The GEPIA database demonstrated that the expression level of EZH2 in hepatocellular carcinoma samples increased in relation to healthy controls (Fig. 5A). Furthermore, EZH2 was related to the tumour immune microenvironment (TIME). According to the GEPIA database, compared with different stages of LIHC, the EZH2 expression level was higher in stage III and lower in stage IV (Fig. 5B). Vesteinn Thorsson's study clustered six immune subtypes for cancer and revealed that the immune subtypes of cancer might play a key role in predicting disease outcome [49]. According to our results, we detected that EZH2 expression was the highest in C1 (wound healing) and C2 (IFN-γ), whereas it was the lowest in C3 (inflammation) in TISIDB (Fig. 5D). Moreover, we analysed the correlation between EZH2 expression levels and different molecular subtypes in hepatocellular carcinoma. We discovered EZH2 expression, which was highest in iCluster: 1 type and lowest in iCluster: 2 type, in four molecular types (Fig. 5C). According to the HPA database, the increased staining intensity of the EZH2 protein level was detected in tumour tissues compared with noncarcinoma tissues (Fig. 5E).
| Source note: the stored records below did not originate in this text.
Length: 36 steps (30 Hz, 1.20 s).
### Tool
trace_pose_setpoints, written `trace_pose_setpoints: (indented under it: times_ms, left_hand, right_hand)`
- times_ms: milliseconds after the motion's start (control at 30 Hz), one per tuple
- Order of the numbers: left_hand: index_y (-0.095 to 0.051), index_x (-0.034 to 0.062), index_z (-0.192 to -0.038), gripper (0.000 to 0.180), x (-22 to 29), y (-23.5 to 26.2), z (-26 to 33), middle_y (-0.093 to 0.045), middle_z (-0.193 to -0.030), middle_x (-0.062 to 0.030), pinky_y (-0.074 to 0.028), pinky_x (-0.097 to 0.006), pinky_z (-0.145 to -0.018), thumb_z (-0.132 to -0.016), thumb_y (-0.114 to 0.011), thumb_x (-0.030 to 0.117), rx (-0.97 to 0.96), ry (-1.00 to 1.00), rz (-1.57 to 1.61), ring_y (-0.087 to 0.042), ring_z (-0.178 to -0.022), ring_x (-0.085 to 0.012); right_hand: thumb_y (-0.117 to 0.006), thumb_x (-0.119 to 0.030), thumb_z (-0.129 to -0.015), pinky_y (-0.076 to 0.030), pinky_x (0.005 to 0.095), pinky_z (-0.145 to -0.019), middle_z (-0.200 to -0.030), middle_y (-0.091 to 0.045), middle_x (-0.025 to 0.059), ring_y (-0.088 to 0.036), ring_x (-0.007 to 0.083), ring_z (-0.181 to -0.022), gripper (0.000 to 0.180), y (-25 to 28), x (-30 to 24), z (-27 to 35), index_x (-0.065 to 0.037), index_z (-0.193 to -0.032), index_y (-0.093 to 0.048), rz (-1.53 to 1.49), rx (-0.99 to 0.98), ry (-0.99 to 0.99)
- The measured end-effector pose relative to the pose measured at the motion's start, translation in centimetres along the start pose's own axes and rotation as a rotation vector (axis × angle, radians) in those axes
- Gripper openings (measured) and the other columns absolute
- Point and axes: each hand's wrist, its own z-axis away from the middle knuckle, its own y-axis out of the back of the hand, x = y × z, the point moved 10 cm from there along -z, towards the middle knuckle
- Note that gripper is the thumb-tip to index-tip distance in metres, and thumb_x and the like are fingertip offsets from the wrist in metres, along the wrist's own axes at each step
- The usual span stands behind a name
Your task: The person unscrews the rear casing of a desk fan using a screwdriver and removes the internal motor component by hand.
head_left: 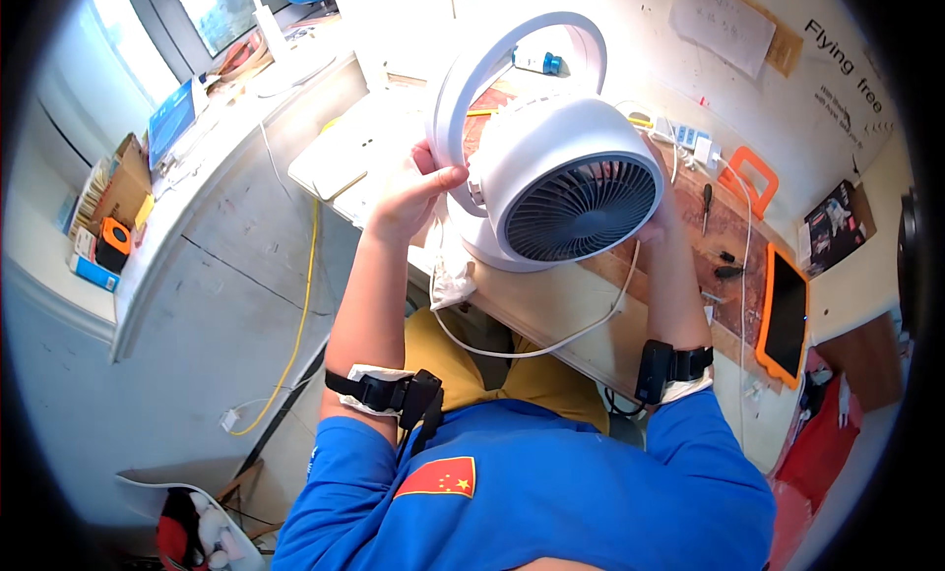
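Note:
A white desk fan with a dark grille and a round ring frame stands tilted on its base at the desk's front edge. My left hand is closed on the left side of the ring, thumb across its front. At the right side of the fan head is my right hand, closed against the housing, most of its fingers hidden behind it. A white power cord loops down below the fan over the desk edge. Something white and crumpled hangs beside the base.
On the desk lie a screwdriver, an orange-framed tablet and an orange handle-shaped piece. A power strip with plugs sits behind them. A yellow cable hangs at the left, below a windowsill holding boxes.

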Motion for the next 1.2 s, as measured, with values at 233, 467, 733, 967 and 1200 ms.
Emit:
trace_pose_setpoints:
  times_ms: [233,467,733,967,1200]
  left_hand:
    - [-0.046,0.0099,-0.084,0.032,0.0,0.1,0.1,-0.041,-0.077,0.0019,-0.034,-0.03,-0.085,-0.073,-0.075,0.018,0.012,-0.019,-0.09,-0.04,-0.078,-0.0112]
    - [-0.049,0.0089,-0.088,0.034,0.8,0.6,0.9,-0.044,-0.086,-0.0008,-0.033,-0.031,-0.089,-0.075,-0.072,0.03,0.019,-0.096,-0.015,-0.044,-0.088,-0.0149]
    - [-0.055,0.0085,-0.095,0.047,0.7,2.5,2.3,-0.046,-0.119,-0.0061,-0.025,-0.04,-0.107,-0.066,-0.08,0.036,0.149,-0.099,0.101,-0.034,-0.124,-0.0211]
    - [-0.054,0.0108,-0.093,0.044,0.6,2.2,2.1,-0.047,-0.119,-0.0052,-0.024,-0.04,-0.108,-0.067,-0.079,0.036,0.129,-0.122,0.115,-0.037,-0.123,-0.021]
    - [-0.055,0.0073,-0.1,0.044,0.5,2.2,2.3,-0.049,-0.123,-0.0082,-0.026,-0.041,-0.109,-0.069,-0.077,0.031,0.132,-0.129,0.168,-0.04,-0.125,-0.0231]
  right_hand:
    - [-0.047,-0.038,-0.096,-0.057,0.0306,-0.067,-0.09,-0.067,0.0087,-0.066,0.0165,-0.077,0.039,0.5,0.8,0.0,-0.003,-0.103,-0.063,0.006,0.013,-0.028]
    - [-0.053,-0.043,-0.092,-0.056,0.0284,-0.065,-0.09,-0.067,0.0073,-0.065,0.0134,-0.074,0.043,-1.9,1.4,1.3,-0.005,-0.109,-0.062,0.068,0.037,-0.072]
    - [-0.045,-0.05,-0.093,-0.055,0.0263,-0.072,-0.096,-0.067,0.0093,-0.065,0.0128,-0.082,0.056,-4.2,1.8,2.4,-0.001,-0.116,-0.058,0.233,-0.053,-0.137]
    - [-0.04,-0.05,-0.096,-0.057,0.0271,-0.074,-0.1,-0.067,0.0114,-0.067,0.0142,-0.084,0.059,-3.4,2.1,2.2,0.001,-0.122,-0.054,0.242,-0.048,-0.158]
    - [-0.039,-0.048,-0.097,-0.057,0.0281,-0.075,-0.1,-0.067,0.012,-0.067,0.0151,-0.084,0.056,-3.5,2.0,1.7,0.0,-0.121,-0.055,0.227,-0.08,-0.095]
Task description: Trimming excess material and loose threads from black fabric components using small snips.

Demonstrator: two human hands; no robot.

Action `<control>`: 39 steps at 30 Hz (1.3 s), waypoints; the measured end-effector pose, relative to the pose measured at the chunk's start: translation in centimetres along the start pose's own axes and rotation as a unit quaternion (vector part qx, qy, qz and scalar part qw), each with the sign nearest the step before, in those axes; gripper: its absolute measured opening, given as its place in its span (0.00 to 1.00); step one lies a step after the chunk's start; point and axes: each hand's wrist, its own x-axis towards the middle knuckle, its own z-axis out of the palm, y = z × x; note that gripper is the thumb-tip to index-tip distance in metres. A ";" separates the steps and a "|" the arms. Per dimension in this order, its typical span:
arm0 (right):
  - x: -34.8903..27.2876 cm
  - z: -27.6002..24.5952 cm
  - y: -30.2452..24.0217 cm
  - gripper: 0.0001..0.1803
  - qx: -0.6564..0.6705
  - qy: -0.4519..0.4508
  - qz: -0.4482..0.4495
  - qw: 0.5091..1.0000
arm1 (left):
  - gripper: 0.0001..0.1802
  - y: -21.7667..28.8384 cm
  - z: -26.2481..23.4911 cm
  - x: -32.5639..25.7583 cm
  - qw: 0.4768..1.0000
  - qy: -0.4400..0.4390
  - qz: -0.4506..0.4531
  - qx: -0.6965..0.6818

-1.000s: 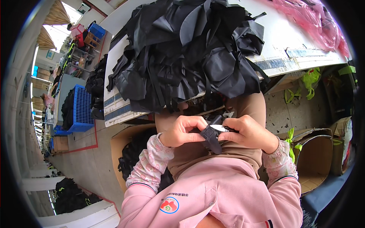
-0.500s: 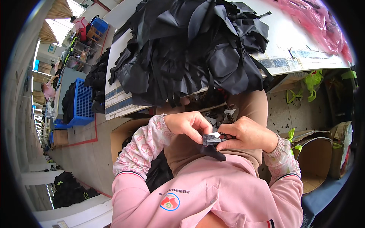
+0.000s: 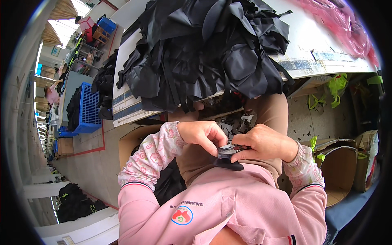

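Note:
My left hand point(image 3: 202, 135) is closed, thumb and fingers pinching a small black fabric piece point(image 3: 228, 164) above my lap. The piece hangs down toward the pink shirt front. My right hand point(image 3: 265, 143) is wrapped round a pair of thread snips point(image 3: 229, 149) with pale metal blades, whose tips point left to the edge of the piece, close to my left fingertips. Whether the blades touch the fabric cannot be made out. Beyond my hands, a large heap of black fabric pieces point(image 3: 196, 61) covers the near part of the white table and hangs over its edge.
The white table point(image 3: 300, 41) has a worn, taped edge. Pink plastic film point(image 3: 337, 28) lies at its far right. Cardboard boxes point(image 3: 339, 175) stand at my right, a green bag point(image 3: 337, 90) hangs under the table, and a blue crate point(image 3: 89, 108) stands to the left. Scraps litter the floor.
The snips and the black piece have tilted slightly between my hands, and the hanging end of the piece sits a little higher. Both hands stay in nearly the same place.

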 end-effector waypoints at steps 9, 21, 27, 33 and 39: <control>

The biological effect of EZH2 on LIHC was probably connected with the neighbouring gene expression within LIHC. EZH2 coexpression profiles were checked through the ‘LinkFinder’ module LinkedOmics. The EZH2 coexpression gene levels within 371 LIHC cases were analysed through the LinkedOmics database (Additional file 3: Table S2). We discovered that 12,451 genes were positively related to EZH2, whereas 7,471 were negatively correlated with EZH2 (Fig. 6A). The heatmap presented 50 gene sets positively and negatively correlated with EZH2 (Fig. 6B, C).

GO analysis conducted using GSEA in LinkedOmics revealed that EZH2 coexpressed genes were mainly related to DNA recombination, mitotic cell cycle phase transition, and chromosome segregation (Fig. 6D). Through KEGG pathway analysis, coexpressed genes revealed a major enrichment of microRNAs in cancer, the cell cycle, the spliceosome, and pyrimidine metabolism (Fig. 6E). The top 50 most remarkably positive genes were the high-risk factors for LIHC, and 49 of them had large HRs (Fig. 6F). By contrast, 22 markedly negative genes had low HRs (Fig. 6G).